Nitrous oxide is formed from microbial processes of nitrification and denitrification that may occur when manure is stored or applied to land for crop production. Nitric oxide is released during nitrification in aerobic soils when manure or other fertilizer is applied. Once emitted, the ammonia can be converted back to ammonium in the atmosphere, and this ammonium reacts with acids (e.g. nitric acid, sulfuric acid) to form aerosols with a diameter of less than 2.5 micrometers. These small particles are considered a health concern for humans and a contributor to smog formation. Removal of ammonium by deposition contributes to soil and water acidity and ecosystem overfertilization or eutrophication.

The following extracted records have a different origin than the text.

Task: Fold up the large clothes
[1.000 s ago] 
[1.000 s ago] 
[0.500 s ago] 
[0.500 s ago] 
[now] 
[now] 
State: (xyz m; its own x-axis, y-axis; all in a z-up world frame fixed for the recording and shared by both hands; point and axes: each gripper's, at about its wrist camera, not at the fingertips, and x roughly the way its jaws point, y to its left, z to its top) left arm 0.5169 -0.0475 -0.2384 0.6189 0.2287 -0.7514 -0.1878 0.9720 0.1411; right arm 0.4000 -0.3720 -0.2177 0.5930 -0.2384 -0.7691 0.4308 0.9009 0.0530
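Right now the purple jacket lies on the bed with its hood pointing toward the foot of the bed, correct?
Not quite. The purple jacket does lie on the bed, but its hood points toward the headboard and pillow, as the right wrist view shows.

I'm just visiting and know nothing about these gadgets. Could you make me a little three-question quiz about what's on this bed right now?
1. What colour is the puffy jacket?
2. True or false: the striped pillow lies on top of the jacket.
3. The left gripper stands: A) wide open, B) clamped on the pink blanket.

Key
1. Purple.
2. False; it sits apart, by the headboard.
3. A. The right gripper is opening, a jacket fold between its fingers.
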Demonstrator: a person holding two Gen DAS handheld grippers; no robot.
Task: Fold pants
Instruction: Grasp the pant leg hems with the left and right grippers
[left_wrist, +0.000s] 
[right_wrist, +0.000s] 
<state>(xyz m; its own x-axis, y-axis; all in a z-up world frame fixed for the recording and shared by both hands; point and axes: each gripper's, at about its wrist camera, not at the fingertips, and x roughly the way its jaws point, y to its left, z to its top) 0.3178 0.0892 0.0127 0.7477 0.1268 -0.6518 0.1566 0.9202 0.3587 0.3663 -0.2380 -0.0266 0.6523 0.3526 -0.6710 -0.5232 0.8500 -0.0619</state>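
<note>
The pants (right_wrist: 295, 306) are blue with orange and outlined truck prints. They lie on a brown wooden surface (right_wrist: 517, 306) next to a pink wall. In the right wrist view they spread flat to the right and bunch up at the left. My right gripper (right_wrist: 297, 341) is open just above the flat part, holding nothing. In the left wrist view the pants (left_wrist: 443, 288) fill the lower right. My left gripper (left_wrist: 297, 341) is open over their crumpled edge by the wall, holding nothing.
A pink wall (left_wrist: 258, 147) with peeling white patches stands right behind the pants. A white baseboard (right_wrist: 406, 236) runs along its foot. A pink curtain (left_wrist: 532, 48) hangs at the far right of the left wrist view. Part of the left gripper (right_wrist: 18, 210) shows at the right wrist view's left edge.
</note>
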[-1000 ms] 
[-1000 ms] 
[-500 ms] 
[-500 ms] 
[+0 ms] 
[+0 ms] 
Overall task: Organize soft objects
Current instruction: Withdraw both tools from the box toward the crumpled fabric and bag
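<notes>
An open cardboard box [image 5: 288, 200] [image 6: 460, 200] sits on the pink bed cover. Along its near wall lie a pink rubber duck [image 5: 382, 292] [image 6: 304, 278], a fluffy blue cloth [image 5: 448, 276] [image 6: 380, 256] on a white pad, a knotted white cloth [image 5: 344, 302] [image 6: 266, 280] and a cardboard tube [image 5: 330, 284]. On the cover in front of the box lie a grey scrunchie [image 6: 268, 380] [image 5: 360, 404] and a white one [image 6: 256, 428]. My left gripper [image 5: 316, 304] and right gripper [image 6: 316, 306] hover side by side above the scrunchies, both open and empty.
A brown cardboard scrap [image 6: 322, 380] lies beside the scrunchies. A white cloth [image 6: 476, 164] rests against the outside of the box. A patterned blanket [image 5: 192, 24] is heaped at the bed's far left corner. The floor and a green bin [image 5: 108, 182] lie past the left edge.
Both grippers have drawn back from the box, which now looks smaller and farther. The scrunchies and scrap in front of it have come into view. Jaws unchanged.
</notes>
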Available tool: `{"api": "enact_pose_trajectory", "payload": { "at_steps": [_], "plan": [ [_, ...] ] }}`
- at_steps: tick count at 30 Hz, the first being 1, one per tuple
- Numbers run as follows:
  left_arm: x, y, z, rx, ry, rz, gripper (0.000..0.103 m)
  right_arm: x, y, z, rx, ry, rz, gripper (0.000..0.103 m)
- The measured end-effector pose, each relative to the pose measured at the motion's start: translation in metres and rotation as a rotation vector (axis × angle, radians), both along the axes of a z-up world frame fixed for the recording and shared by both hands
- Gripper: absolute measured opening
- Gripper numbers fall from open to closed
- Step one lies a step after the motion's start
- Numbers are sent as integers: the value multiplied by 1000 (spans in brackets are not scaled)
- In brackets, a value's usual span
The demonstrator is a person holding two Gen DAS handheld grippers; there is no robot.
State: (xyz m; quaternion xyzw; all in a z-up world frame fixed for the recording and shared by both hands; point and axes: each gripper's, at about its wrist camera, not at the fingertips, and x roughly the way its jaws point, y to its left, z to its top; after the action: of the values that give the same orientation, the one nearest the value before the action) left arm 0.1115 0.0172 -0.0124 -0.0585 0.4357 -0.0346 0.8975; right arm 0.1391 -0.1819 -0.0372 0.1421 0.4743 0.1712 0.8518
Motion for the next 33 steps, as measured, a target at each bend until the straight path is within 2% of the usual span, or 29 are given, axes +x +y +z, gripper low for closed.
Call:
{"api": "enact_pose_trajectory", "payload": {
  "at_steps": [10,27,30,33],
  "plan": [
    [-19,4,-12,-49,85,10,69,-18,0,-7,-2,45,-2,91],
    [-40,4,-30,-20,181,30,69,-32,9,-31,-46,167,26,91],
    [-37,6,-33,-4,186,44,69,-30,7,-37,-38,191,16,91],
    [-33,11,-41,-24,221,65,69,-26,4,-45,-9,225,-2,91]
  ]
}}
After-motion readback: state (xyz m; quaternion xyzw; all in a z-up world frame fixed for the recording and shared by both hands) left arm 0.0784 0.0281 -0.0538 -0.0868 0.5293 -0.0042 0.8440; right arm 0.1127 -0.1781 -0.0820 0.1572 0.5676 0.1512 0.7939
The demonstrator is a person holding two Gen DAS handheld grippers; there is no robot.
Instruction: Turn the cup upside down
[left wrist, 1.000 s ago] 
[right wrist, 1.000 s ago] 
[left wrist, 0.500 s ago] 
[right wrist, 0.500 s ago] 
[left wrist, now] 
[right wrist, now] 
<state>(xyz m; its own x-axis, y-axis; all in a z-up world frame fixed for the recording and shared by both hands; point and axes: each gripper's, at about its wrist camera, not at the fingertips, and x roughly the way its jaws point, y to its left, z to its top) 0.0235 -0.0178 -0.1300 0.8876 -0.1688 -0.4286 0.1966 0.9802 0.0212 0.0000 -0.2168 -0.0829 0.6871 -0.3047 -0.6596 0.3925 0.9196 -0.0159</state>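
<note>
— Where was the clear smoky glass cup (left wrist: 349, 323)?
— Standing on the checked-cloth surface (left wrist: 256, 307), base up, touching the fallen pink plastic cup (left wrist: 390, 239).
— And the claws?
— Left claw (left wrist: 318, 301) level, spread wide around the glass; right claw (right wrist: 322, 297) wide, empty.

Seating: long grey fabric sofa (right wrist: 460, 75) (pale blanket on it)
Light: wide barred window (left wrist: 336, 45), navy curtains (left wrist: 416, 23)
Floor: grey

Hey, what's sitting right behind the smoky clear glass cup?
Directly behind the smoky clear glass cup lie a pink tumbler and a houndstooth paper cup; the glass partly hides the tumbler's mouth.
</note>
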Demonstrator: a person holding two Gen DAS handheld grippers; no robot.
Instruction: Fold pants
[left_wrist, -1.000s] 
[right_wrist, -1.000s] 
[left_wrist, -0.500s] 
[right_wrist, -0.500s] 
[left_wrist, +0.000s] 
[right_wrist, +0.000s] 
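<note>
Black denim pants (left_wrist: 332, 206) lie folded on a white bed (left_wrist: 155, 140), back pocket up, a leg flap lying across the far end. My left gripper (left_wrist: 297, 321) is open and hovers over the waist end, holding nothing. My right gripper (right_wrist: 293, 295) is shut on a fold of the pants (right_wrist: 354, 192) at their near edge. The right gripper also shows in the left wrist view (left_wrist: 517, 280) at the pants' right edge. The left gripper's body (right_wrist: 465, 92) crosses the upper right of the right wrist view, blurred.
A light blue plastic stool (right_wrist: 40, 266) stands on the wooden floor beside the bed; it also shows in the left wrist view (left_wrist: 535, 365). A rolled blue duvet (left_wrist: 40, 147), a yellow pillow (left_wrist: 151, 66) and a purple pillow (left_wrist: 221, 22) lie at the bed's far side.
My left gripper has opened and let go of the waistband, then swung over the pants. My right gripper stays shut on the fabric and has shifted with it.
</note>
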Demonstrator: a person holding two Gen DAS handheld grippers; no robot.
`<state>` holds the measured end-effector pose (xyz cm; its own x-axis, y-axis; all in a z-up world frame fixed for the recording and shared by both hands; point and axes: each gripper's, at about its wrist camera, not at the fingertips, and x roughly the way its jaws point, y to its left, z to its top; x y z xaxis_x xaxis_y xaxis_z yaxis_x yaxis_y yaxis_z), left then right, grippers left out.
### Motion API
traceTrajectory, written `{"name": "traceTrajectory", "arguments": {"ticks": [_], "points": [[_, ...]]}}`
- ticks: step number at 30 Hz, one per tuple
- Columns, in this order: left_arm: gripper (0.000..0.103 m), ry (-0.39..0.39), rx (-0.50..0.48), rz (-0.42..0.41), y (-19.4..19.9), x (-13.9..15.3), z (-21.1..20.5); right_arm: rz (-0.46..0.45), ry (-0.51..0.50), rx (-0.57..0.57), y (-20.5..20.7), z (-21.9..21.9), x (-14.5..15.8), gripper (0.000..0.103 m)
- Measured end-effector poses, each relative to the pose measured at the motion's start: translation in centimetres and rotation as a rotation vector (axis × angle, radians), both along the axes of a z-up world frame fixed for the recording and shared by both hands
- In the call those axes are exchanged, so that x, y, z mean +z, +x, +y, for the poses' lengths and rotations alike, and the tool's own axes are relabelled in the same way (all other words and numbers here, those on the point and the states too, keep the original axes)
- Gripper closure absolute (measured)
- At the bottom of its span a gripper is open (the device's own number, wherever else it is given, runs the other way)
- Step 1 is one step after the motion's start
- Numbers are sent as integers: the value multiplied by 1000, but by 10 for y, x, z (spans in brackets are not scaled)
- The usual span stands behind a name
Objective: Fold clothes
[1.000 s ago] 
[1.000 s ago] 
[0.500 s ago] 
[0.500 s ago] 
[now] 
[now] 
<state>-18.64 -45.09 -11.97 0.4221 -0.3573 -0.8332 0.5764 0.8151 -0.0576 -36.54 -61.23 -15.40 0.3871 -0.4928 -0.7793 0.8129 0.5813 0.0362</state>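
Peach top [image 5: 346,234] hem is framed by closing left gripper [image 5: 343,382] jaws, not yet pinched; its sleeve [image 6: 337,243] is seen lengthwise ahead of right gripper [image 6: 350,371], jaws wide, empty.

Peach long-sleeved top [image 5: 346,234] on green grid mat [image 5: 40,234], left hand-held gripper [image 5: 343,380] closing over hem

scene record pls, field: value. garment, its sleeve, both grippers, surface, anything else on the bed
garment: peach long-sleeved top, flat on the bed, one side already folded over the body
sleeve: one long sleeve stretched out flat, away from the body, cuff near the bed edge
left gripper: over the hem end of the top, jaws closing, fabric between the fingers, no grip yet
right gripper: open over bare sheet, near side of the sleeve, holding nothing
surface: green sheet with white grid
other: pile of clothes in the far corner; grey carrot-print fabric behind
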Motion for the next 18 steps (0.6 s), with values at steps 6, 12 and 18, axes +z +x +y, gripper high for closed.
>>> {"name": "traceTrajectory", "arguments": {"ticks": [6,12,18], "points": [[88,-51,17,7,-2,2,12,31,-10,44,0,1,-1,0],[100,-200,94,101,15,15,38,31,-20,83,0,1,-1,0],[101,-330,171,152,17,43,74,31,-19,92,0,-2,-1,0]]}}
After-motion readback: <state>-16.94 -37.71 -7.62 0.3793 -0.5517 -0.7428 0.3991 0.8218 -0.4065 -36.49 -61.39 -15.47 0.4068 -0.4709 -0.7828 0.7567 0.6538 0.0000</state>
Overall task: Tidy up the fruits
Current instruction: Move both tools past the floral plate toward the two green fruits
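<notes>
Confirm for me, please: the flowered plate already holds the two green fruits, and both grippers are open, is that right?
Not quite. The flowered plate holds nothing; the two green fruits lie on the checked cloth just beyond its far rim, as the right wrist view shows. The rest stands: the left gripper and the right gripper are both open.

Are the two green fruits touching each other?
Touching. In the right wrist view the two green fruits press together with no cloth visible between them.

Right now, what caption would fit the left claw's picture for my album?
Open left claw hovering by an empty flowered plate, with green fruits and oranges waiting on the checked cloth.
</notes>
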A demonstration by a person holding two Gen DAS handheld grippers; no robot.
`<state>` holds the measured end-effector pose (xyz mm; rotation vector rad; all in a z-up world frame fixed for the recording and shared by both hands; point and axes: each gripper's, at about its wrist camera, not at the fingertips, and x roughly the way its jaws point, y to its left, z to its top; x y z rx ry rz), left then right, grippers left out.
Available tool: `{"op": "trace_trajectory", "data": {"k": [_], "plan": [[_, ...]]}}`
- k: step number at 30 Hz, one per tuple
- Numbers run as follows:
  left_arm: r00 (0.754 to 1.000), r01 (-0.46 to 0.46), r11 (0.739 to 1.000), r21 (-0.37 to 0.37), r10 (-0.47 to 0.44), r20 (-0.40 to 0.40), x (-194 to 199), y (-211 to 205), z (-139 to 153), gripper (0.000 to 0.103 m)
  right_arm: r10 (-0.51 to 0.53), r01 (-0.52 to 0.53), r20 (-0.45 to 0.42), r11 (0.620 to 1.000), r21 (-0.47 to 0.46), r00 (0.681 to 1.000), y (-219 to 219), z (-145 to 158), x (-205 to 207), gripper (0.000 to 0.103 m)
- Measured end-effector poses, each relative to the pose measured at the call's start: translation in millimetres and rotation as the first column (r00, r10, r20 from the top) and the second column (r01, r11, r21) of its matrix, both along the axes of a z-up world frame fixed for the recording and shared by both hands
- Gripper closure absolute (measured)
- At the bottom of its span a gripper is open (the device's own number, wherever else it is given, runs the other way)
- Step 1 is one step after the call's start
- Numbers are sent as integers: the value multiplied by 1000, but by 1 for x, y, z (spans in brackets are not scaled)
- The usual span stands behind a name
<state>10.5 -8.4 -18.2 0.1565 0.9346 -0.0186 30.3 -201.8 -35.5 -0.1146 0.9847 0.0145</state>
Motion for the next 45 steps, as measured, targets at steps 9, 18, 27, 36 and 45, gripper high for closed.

Nitric oxide and nitrous oxide are rapidly interconverted in the atmosphere. Nitrous oxide diffuses from the troposphere into the stratosphere where it can remain for hundreds of years, contributing to global warming and stratospheric ozone depletion. A molecule of nitrous oxide has a global warming potential that is 296 times that of a molecule of carbon dioxide.
A single molecule of ammonia or nitrous oxide once emitted to the environment can alter a wide array of biogeochemical processes as it is passed through various environmental reservoirs in a process known as the nitrogen cascade. A single molecule of nitric oxide can continue regenerating in the stratosphere while sequentially destroying one ozone molecule after another.
Likewise, as reactive nitrogen is passed through various environmental reservoirs a single atom can participate in a number of destructive processes before being converted back to nitrogen. For example, a single molecule of reactive nitrogen can contribute sequentially to decrease atmospheric visibility (increase smog), increase global warming, decrease stratospheric ozone, contribute to soil and water acidity and increase hypoxia in fresh and subsequently coastal waters.
World-wide, more than half of the losses of reactive nitrogen to the air and more than 70 percent of the ammonia losses are estimated to derive from agricultural production. About 50 percent of the ammonia losses to the environment derive directly from animal feedlots, manure storage or grazing systems, with additional losses occurring indirectly from cropping systems used to feed domestic animals as well as feed humans directly.
In addition, animals contribute 25 percent of the nitrous oxide production, with an additional 25 percent coming from cropping systems. Only about 10 percent of the production derives from agriculture, most of it coming from crop-soil systems.
The environmental problems caused by reactive nitrogen release into the environment are profound and ever-increasing, and agriculture is the biggest source of reactive nitrogen losses to air and water. Thus, it has become necessary to develop control strategies to reduce losses of reactive nitrogen to the environment.
National Research Council recommendations
The importance of nitrogen emissions from agriculture was addressed in two reports from the National Research Council (NRC). While these reports dealt with several different substances emitted to air from animal feeding operations, ammonia emissions from animal agriculture were identified as a major global concern, and nitrous oxide and nitric oxide were considered significant concerns. By “global” concern, the NRC indicated that the emissions were not only important around the world, but that it is the aggregate of these emissions throughout the world that matters more than their distribution in any specific locality.
Thus, the NRC recommended: “the aim is to control emissions per unit of production (kilogram of food produced) rather than emissions per farm.” This specific recommendation may directly contradict often-recommended control strategies aimed at decreasing the intensity of agriculture rather than improving the efficiency. It is important to emphasize the need to use nitrogen more efficiently for animal production rather than to simply use less per farm or per unit area of land.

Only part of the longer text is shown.